The result is surprising. Leo Tolstoy once said “All happy families are alike; each unhappy family is unhappy in its own way.” The result indicates the same pattern showing that what people miss is different, while what they will not miss is quite similar.

3 things that you will miss about Norway if you leave the country someday?

“Family. And only family,” says Fredrik Johansen.

“Skiing, nature and Freia milk chocolate,” says Anooshka.

“First is nature. It’s amazing that you can be in the middle of the forest just taking the t-bane, 20 minutes from Nationaltheatret,” noted Jimena Marín Jaime. “ Second is the Norwegian lifestyle: really relaxed, sporty and healthy. And the third thing I will miss, in my case,  is the opportunity to meet people all around the world. I mean, even though Norway is a small country, i found that there is a really cool social mixture,” says she.

Maud Berge states, “The main street Karl Johan, the fantastic garden by the castle and Aker Brygge.”

“Cheap salmon. Chateau Neuf. Skiing,” says Kristin Vego.

3 things you will not miss?

“Rain, the dark hours in winter and high prices,” from Anooshka.

Kristin Vego states, “ I will not miss: ridiculously expensive beer. The cold. The bread.”

“Wet cold snow, the dark in the winter and the lack of more international cuisine,” says Maud Berge.

“Snow and winter,” says Fredrik Johansen.

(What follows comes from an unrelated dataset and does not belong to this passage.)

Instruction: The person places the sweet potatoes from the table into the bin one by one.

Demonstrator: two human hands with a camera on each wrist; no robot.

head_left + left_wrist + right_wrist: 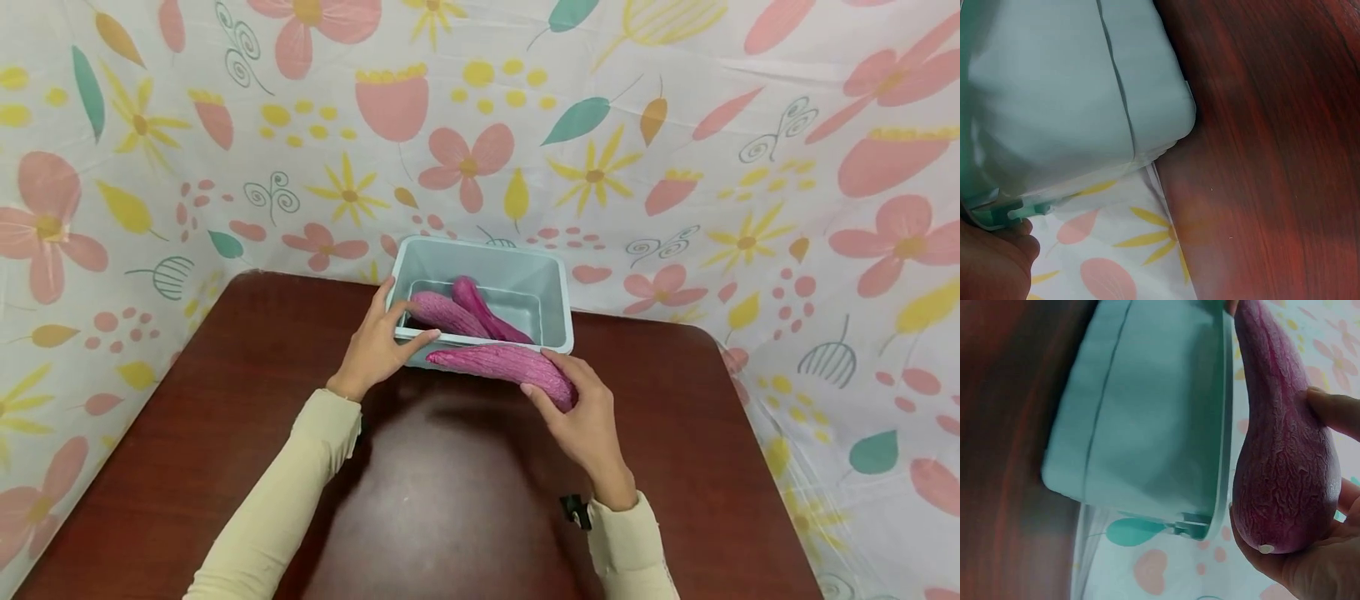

Jimena Marín Jaime offers her opinion compared with her home country,“The weather (especially from November to… we don’t know haha). The cost of some products: for example, buying a beer or beef in the supermarket.  I wont miss the silence in some places… I do miss to hear people in Spain talking all the time! Even though it killed me when i was living there. But I like Norway, I don’t regret at all having come here.”